Dziś temat z kategorii tabu. Czyli, tak jak lubię.
Terapia. Wciąż to coś dziwnego. Nienaturalnego. Wstydliwego. Przynajmniej w Polsce. W dużych miastach już może mniej. Ale cudów nie ma, jeszcze mamy sporo do zrobienia.
„Idziesz na terapię? Co z Tobą jest nie tak?”
Często się obawiamy się, że właśnie te słowa padną, gdy podzielimy się z kimś tym sekretem.
CO Z TOBĄ JEST NIE TAK…
Gdy złamiesz nogę, masz gorączkę czy boli Cię brzuch – idziesz do lekarza. I to jest normalne.
Gdy masz złamane serce, obolałą duszę czy mętlik w głowie – nie możesz iść do psychoterapeuty. Bo to wstyd.
Dziwne, prawda?
Nikt nie mówi: „Masz zwichnięty nadgarstek? Przestań o tym myśleć, przejdzie Ci.”

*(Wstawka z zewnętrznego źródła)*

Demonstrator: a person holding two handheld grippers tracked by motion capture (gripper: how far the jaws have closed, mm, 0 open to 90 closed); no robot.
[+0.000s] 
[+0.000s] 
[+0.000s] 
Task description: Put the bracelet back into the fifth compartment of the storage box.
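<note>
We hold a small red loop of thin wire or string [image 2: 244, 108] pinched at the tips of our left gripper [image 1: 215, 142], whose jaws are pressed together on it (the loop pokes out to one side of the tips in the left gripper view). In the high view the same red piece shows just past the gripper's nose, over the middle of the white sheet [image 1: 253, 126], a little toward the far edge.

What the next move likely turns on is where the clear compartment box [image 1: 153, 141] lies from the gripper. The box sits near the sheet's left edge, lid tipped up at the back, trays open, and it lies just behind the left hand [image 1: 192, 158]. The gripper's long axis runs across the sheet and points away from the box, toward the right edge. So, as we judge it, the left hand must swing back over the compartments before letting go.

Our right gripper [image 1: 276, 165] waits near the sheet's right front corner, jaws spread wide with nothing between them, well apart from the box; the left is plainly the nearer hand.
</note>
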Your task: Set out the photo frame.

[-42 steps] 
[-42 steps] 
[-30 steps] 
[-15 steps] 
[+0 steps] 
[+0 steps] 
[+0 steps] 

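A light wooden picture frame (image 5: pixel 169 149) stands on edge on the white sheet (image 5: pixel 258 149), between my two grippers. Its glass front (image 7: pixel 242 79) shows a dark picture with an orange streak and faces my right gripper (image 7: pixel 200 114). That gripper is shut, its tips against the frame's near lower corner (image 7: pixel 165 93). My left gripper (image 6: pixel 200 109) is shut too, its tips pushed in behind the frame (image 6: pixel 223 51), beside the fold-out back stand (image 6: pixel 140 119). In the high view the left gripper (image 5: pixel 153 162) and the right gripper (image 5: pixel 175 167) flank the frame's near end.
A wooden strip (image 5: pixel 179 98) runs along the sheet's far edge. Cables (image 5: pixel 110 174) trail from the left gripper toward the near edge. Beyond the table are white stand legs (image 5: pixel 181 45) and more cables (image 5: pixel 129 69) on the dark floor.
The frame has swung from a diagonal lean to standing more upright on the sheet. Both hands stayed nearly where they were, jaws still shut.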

Ale gdy Twoje wszystko wewnętrzne się łamie, to często właśnie to słyszymy: „Daj już spokój z tym smutkiem, ogarnij się.”
Oł łelll, tak to nie działa.
Dlaczego o tym piszę. Tak jak już kiedyś wspominałam, dzięki temu, że piszę tu na Martosfera, różni ludzie otwierają się przede mną bardziej niż kiedyś. Bo czują, że mogą. I mogą!
I dlatego wiem, że wielu z nas przeżywa trudne chwile i właśnie terapeuta jest osobą, która świetnie mogłaby się przydać!
Miej odwagę powalczyć o siebie. Idź i korzystaj z tego, że dziś łatwiej o pomoc.
Jeśli przejmujesz się, co ludzie powiedzą, to im nie mów. Nie ich sprawa.
Półtora roku temu miałam mega trudny okres w życiu i poszłam do pewnej pani terapeutki. Była zarąbista. Pomogła mi uporządkować myśli i odzyskać kontrolę nad moimi uczuciami.
Nie czułam wstydu, czułam wdzięczność.
Nie ograbiaj się z tego.
Jeśli potrzebujesz, idź.
A jeśli myślisz, że tylko Ty tak masz (cokolwiek to jest), to wierz mi proszę. Jest nas więcej, niż myślisz.